Comment une affaire de principe est devenue une note de bas de page
Quand Nintendo a poursuivi Pocketpair en 2024 au sujet de Palworld, l'industrie y a vu un test: un éditeur dominant pouvait-il breveter son chemin vers le contrôle d'un genre entier? Le 2 juillet 2026, cette lecture s'est effondrée. On décrit désormais l'affaire en route vers une fin discrète, avec une présentation formelle en octobre et une décision pas attendue avant novembre. Aucune injonction n'a été prononcée, et Palworld reste en vente sur PC et Xbox.

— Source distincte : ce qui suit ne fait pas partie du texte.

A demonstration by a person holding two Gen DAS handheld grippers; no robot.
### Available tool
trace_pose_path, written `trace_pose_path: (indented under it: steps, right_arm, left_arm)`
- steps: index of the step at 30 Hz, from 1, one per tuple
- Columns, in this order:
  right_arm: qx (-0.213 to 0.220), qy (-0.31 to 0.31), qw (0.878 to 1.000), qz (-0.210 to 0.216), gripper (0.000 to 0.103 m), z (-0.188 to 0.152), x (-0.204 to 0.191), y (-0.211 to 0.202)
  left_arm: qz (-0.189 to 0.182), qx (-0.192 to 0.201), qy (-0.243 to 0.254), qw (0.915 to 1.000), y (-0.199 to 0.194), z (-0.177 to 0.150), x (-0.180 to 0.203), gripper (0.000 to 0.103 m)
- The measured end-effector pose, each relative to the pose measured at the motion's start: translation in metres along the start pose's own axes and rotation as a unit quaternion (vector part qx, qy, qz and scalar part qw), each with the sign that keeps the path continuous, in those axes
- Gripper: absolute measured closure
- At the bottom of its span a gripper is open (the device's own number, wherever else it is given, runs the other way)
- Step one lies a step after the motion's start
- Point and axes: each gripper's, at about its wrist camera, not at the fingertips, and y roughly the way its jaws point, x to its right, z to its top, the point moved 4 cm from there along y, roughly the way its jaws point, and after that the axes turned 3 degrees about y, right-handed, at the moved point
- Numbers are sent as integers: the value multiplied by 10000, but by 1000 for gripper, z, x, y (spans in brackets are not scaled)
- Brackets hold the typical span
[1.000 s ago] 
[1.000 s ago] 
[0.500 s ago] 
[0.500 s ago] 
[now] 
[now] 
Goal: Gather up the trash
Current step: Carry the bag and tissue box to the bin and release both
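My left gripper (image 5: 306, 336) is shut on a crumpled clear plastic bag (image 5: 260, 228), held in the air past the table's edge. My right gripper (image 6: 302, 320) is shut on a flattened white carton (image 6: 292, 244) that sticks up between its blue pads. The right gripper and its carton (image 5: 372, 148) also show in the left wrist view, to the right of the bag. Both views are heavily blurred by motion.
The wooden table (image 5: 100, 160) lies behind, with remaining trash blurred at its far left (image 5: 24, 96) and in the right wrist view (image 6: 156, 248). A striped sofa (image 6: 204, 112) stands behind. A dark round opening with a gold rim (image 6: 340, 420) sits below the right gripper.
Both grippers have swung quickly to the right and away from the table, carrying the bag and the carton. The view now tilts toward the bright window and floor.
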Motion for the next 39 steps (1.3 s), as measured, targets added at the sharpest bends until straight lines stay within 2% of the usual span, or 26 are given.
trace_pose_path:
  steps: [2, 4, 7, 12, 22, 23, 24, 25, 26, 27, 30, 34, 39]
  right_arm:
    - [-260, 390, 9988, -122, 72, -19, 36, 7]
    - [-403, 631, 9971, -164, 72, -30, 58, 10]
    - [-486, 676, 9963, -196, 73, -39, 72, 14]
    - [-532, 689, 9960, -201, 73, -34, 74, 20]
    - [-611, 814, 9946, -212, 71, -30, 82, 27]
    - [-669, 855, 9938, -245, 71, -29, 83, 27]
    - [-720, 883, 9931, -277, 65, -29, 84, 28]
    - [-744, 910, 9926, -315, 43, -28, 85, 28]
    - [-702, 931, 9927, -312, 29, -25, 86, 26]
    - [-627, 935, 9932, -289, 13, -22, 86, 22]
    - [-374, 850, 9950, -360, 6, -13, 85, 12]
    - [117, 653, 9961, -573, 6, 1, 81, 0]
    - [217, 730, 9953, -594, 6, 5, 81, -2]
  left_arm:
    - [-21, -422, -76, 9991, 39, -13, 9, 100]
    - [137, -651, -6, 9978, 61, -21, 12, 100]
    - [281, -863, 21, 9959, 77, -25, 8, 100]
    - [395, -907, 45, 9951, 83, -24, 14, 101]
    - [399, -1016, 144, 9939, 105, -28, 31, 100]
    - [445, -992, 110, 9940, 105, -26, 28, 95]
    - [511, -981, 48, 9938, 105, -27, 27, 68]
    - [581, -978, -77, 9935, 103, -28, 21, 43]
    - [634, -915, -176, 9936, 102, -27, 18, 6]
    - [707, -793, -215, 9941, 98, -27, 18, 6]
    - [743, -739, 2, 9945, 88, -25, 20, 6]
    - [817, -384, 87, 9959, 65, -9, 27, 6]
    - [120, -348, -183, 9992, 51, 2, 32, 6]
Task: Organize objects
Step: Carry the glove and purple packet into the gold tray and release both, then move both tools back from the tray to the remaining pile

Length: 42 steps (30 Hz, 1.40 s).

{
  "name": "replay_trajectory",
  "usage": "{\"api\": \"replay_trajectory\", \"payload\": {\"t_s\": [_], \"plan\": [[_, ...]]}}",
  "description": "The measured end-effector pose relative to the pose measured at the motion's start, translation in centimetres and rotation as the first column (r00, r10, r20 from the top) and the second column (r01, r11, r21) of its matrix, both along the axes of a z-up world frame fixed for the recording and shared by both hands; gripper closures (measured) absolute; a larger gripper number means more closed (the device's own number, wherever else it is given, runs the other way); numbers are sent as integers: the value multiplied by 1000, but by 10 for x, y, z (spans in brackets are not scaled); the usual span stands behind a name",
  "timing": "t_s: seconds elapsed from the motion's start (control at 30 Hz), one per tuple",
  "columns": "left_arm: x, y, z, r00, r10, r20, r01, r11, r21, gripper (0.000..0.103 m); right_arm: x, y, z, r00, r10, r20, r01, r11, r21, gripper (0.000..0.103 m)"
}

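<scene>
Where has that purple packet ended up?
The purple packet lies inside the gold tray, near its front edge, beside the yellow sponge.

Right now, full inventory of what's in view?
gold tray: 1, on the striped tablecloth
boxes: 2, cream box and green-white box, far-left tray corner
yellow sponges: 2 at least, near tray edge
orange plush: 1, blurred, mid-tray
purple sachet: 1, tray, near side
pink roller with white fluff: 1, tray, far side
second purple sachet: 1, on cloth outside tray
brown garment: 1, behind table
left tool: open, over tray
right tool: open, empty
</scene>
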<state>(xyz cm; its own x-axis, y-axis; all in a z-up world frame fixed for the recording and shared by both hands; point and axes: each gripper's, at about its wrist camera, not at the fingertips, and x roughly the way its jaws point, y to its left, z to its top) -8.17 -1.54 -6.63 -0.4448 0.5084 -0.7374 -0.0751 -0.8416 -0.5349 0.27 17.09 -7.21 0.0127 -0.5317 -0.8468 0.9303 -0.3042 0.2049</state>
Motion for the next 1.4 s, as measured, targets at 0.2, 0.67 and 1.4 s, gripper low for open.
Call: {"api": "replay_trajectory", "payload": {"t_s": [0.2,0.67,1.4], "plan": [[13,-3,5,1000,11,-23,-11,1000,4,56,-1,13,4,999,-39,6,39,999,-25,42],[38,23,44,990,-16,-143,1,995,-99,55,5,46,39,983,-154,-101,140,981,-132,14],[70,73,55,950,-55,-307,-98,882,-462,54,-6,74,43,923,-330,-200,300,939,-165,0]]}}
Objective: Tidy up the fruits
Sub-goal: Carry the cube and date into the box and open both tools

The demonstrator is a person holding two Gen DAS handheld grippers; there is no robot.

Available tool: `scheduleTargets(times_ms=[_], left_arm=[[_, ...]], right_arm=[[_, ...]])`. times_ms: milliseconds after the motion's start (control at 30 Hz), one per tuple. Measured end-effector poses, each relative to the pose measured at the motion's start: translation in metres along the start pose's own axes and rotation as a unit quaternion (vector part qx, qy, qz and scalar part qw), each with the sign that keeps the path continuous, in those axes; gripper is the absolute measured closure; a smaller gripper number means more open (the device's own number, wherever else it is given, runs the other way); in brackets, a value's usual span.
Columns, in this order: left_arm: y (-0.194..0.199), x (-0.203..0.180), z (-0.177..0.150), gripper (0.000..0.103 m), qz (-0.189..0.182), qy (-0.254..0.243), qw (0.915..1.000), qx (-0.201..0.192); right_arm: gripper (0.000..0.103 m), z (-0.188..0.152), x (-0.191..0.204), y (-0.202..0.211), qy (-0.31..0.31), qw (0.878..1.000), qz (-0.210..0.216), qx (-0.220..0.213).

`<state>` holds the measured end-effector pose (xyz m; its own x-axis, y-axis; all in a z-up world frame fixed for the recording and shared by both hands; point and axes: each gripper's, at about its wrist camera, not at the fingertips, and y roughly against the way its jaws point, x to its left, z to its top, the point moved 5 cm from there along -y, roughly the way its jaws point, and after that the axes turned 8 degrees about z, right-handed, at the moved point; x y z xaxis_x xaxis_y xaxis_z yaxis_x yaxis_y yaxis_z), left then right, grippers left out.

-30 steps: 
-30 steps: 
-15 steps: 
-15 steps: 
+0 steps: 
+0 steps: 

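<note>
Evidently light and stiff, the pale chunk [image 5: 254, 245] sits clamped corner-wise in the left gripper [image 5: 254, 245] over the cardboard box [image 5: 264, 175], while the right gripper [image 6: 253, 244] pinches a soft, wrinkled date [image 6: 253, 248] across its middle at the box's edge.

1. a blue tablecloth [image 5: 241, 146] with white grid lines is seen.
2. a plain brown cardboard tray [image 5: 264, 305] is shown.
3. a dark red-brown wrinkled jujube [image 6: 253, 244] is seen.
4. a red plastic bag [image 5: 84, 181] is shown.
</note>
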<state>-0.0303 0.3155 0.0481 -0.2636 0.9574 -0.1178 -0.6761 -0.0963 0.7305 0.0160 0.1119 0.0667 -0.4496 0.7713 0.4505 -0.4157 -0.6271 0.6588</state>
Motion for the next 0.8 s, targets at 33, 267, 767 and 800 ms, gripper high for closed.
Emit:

Les revendications ont été vidées des deux côtés. Fin 2025, Nintendo a restreint l'affaire aux anciennes versions de Palworld après que Pocketpair a modifié les mécaniques visées, comme invoquer des créatures capturées depuis des sphères et les chevaucher. Des spécialistes du droit cités cette semaine disent que la plainte n'a aucune chance d'obtenir plus que de la menue monnaie en dommages.
Pourquoi une mécanique de jeu est si difficile à posséder
La raison profonde, c'est l'état de la technique. L'office américain des brevets a rejeté le brevet invoquer-et-combattre sur lequel Nintendo comptait s'appuyer, jugeant les vingt-six revendications évidentes face à des mécaniques existant depuis l'ère PlayStation 2. L'office japonais a lui aussi jugé les brevets dépourvus d'originalité. Une mécanique que de nombreux jeux publient depuis deux décennies est exactement ce que le droit des brevets traite comme non brevetable.
C'est la conclusion non évidente pour les dirigeants. Le scénario que les studios redoutaient à voix basse - un précédent permettant à un dominant de figer la boucle centrale d'un concurrent - n'est pas venu, car les brevets n'ont pas survécu au contact de l'histoire du genre. Posséder une implémentation précise est possible. Posséder l'idée de capturer une créature et de l'envoyer combattre, non.
Le vrai coût n'a jamais été le verdict
Gagner sur le papier n'est pas sortir indemne. La direction de Pocketpair elle-même dit que l'affaire a entamé le moral et détourné le studio du développement, et il a passé près de deux ans à gérer un litige qu'il semble devoir surmonter. Pour un studio européen de taille moyenne, c'est le chiffre à retenir: un dominant bien financé peut imposer un coût réel par la seule procédure, même sur des revendications qu'un office jugera ensuite évidentes.
Le manuel défensif est donc peu glamour mais concret. Documentez votre état de la technique avant de publier, gardez une trace de vos décisions de conception indépendantes et budgétez la distraction d'un éventuel litige au lieu de supposer qu'une revendication faible sera écartée à bon compte. L'issue de Palworld rassure sur le droit. Elle avertit sur le coût d'avoir raison lentement.